The Hong Kong government should: 1) again allow live-out as an option for migrant domestic workers; 2) explore establishing dormitories for migrant workers, as exist in many other societies that systematically hire migrants for work, and 3) ensure fast and effective deterrent punishments to employers that inflict physical and mental harm to their domestic workers. Without policies such as these, we can expect that thousands of migrant women are paying a deep price of their mental and physical health, for working in Hong Kong as domestic workers. With conscience we cannot allow this to continue; it has continued and even worsened, long enough.

* ‘Ain’t I a woman?’ was the famous question and title of a speech by Sojourner Truth at a women’s convention in 1851. (http://en.wikipedia.org/wiki/Ain%27t_I_a_Woman) Sojourner Truth was a black anti-slavery activist, an escaped slave, and women’s right activist in the United States. In her speech she argued that while women were claiming rights as equals to men, it was still only for white women, and she argued against the racial inequality that left black women out of those rights. This fight was fought in the 1800s. Where are we now in Hong Kong? For the past several decades, the rights and privileges of Hong Kong women have rested on the sacrifices of and continued discrimination against, the differently coloured women of Philippines, Indonesia and other countries, whom we have relied on to do the work that as women, Hong Kong women would otherwise have to do. It is long overdue to make the struggle of the migrant domestic workers, the struggle of all women and women workers in Hong Kong, and the struggle for real racial and sexual equality.

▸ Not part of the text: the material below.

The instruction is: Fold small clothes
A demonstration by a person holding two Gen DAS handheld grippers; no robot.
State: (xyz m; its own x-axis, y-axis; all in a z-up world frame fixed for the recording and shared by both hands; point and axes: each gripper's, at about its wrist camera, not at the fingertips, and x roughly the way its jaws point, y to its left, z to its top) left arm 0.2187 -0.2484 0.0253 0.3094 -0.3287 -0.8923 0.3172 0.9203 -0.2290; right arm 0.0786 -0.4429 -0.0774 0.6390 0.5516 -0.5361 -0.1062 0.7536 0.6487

Open Door is a group supporting domestic workers rights in Hong Kong. There is no peace without justice. There cannot be racial and gender equality as long as we continue to neglect the discriminatory treatment of foreign domestic workers in Hong Kong. Foreign domestic workers are excluded from the minimum wage and now may continue to be excluded from the right to apply for right of abode. Supportive HK voices are needed - if you are willing to add yours, send email to: [email protected]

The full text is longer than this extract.